1/ It is not clear if the entire cohort was tested for neutralization of IFN-alpha and -omega at low and high concentrations (as should be) or only the ELISA-positive patients. It is also not clear either if IFN-beta neutralization was tested.

2/ They should quote all recent studies of auto-Abs to IFN in COVID patients, including Moscow, Japan, Bogota, and Leuven.
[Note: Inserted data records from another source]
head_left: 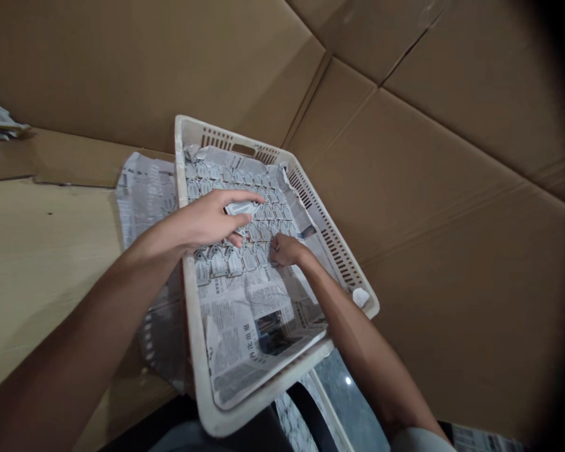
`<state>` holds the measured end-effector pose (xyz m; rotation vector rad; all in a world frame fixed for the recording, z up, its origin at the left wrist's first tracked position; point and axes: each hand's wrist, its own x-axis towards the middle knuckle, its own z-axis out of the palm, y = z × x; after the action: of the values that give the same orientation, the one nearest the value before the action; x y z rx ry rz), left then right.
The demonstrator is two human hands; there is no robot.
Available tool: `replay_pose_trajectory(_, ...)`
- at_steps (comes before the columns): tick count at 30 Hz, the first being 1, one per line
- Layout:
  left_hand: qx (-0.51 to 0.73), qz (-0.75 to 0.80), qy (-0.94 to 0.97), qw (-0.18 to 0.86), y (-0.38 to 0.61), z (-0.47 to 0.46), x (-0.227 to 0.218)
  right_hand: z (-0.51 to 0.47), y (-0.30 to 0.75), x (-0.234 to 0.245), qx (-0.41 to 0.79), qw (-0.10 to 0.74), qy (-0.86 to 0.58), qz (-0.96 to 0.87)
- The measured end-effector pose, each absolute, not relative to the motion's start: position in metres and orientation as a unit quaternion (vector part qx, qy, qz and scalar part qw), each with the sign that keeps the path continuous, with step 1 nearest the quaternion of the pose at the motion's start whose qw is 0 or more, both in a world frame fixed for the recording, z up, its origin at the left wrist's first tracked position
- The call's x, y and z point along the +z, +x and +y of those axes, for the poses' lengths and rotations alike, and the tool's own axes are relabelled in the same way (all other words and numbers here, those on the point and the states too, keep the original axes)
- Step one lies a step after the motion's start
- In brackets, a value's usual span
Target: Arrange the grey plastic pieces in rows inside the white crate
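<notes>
A white plastic basket [195, 333] lined with newspaper [228, 323] holds rows of small pale grey, pot-shaped pieces with looped tops [218, 262]. My left hand [207, 216] is over the rows, with a similar pale piece [241, 208] held between its thumb and fingers; the palm hides whether there are more. My right hand [288, 250] is down at the right end of the nearest row. Its fingers are pinched together against the pieces there, and what they grip is hidden.
Tall cardboard walls [433, 207] stand behind and to the right of the basket. A pale wooden board [47, 245] lies at left, with crumpled printed sheeting [144, 188] beside the basket. Below the front rim, more pale pieces [292, 427] show. A bundle [0, 120] sits at far left.
</notes>
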<state>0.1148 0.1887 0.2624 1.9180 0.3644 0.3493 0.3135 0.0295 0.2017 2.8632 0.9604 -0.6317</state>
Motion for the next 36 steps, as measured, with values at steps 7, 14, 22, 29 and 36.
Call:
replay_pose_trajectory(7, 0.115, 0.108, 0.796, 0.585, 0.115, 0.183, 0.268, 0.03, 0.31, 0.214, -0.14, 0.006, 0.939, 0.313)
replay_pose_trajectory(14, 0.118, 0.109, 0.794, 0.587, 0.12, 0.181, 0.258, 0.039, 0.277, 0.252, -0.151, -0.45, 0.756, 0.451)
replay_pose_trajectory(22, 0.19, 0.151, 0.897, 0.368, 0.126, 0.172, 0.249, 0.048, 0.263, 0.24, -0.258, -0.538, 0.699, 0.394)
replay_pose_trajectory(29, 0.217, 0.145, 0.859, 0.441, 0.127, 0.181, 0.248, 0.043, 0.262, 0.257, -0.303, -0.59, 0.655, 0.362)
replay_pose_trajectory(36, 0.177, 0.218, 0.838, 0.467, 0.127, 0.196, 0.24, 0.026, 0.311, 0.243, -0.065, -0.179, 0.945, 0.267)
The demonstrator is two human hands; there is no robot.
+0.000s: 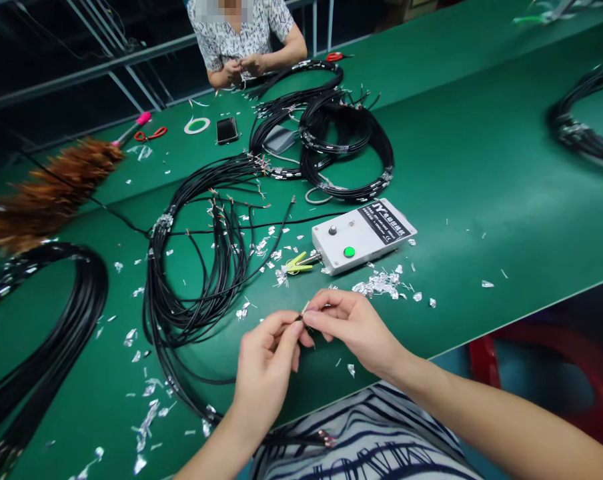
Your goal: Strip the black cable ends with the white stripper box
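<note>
Low over the front edge of the table, my left hand (271, 350) pinches the end of a black cable (298, 319) between thumb and fingers. My right hand (349, 323) meets it there, its thumb and forefinger closed on the stripped tip with pale, thin wires. The fingers hide most of that tip. Just left of my hands lies a coiled bundle of black cables (156, 293), its loose ends stripped to coloured wires. Beyond my fingers sits a white control box (364, 235) with a black label, a knob and a green button; a yellow clip-like piece (300, 264) is at its left end.
Scraps of silver foil (381, 283) litter the green table (461, 220). More cable coils (351, 147) lie at the back, left and right. A phone (227, 131), a tape roll (197, 125), red-handled scissors (151, 134) and a brown duster (56, 190) are there. Opposite sits a co-worker (244, 40).
</note>
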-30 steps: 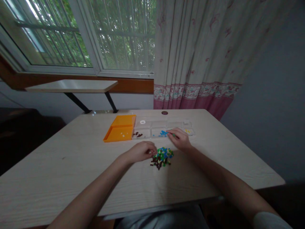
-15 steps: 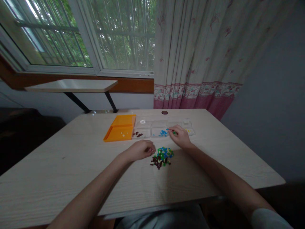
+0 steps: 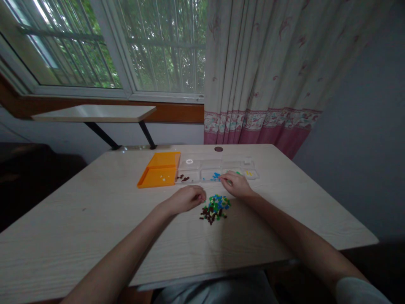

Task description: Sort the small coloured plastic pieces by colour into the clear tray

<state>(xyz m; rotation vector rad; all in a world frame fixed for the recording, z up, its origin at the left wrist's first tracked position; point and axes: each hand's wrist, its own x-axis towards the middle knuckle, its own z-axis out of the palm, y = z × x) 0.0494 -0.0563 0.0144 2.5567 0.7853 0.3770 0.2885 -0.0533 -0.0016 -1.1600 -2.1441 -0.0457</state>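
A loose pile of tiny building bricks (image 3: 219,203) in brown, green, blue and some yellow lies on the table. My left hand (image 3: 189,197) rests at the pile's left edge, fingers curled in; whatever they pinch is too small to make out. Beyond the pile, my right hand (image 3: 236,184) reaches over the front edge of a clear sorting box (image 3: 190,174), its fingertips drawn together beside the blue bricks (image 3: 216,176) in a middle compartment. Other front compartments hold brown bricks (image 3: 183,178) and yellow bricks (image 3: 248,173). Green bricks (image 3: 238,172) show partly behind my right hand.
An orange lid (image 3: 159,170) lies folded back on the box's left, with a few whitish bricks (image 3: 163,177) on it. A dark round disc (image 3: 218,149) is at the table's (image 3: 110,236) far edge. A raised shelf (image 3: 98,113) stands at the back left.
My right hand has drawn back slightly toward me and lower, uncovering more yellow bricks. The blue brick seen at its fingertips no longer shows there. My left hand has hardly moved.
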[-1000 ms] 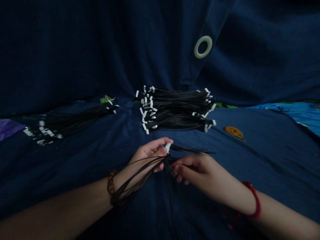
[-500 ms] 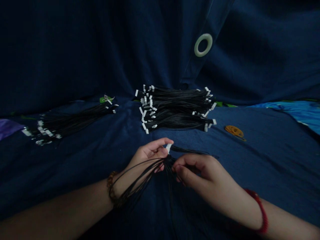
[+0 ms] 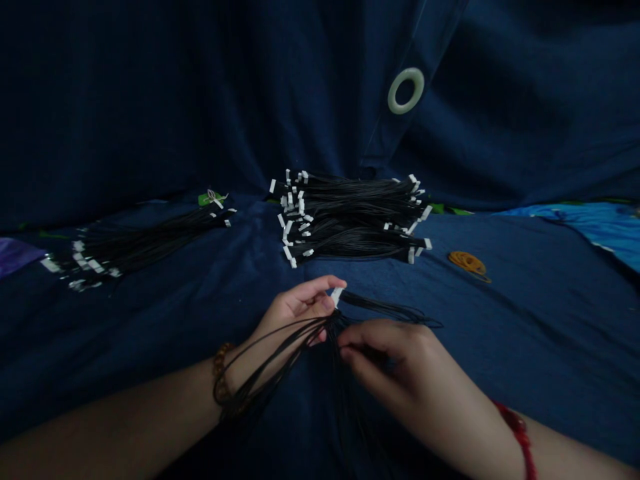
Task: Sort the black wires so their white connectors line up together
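Note:
My left hand (image 3: pixel 303 307) is closed on a wire harness by its white connector (image 3: pixel 337 294), pinched between thumb and fingers. Black wires (image 3: pixel 287 350) fan out from it, some falling over my left wrist, some hanging down, some looping off to the right. Just right of the connector, my right hand (image 3: pixel 395 360) has thumb and index finger pressed together at the hanging wires. It seems to pinch a black wire there, though the dark hides the exact grip. Beyond both hands lies a stack of bundled black cables (image 3: pixel 355 220) with white connectors at both ends.
A looser bundle of black cables (image 3: pixel 150 240) with white connectors lies at the left. Orange rubber bands (image 3: pixel 469 263) rest on the blue cloth (image 3: pixel 525 313) at the right. Behind hangs a dark blue curtain (image 3: pixel 200 100) with a pale ring (image 3: pixel 406 91).
My right hand has moved slightly down and left along the wires. More wires now loop out to the right behind it. My left hand stays on the connector.

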A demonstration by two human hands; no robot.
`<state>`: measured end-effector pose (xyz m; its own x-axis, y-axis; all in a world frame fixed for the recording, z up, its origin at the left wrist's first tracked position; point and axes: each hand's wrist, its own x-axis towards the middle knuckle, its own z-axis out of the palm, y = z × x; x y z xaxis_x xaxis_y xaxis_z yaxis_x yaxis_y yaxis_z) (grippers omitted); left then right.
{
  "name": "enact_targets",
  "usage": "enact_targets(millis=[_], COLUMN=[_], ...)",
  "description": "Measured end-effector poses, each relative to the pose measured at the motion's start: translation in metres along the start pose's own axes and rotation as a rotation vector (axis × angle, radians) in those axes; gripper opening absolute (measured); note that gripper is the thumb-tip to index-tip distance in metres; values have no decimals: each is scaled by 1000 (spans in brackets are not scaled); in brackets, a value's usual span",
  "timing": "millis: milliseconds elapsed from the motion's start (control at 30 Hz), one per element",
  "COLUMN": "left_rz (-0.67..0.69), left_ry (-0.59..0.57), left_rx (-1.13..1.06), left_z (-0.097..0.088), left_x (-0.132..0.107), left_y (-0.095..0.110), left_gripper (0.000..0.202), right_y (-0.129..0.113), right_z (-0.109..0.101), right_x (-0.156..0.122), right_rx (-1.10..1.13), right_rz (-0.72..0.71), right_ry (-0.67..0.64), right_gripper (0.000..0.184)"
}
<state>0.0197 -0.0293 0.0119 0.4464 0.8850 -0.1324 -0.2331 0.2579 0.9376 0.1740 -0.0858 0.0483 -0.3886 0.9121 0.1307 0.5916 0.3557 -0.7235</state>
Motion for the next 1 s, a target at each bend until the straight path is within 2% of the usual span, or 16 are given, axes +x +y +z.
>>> enact_targets(millis=[167, 300, 433, 600, 767, 867, 1000], left_rz=[-8, 21, 48, 56, -60, -44, -49], left_ry=[-12, -24, -31, -23, -10, -3, -9], left_rx=[6, 9, 17, 6, -17, -99, -123], left_z=[0, -1, 2, 5, 3, 2, 2], left_x=[-4, -4, -4, -6, -5, -4, -5], left_y=[2, 0, -2, 2, 3, 2, 3], left_gripper=[30, 27, 29, 32, 34, 29, 25], right_y=[5, 9, 10, 11, 14, 11, -1], right_z=[4, 10, 14, 12, 10, 6, -10], right_x=[1, 2, 5, 5, 7, 9, 7], right_rx=[58, 233, 362, 280, 219, 297, 561], right_rz=[67, 166, 222, 191, 188, 236, 428], right_ry=[-5, -52, -40, 27, 49, 2, -119], right_gripper=[13, 17, 18, 12, 9, 13, 24])
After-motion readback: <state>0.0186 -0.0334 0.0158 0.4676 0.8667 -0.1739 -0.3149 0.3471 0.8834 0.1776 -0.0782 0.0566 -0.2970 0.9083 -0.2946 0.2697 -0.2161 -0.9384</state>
3/ They could cite the seminal 1984 paper Ion Gresser, especially because the viral disease was shingles.

4/ Describing the age of AAB+ patients in the COVID cohort in the text would be reader-friendly (it's in the table).

5/ For the HSV/CMV reactivation, a missing info is if the infection had any clinical impact. Was it CMV disease (GI involvement, eye, neuro etc.) or just positive PCR in blood? And if only PCR, which viral load?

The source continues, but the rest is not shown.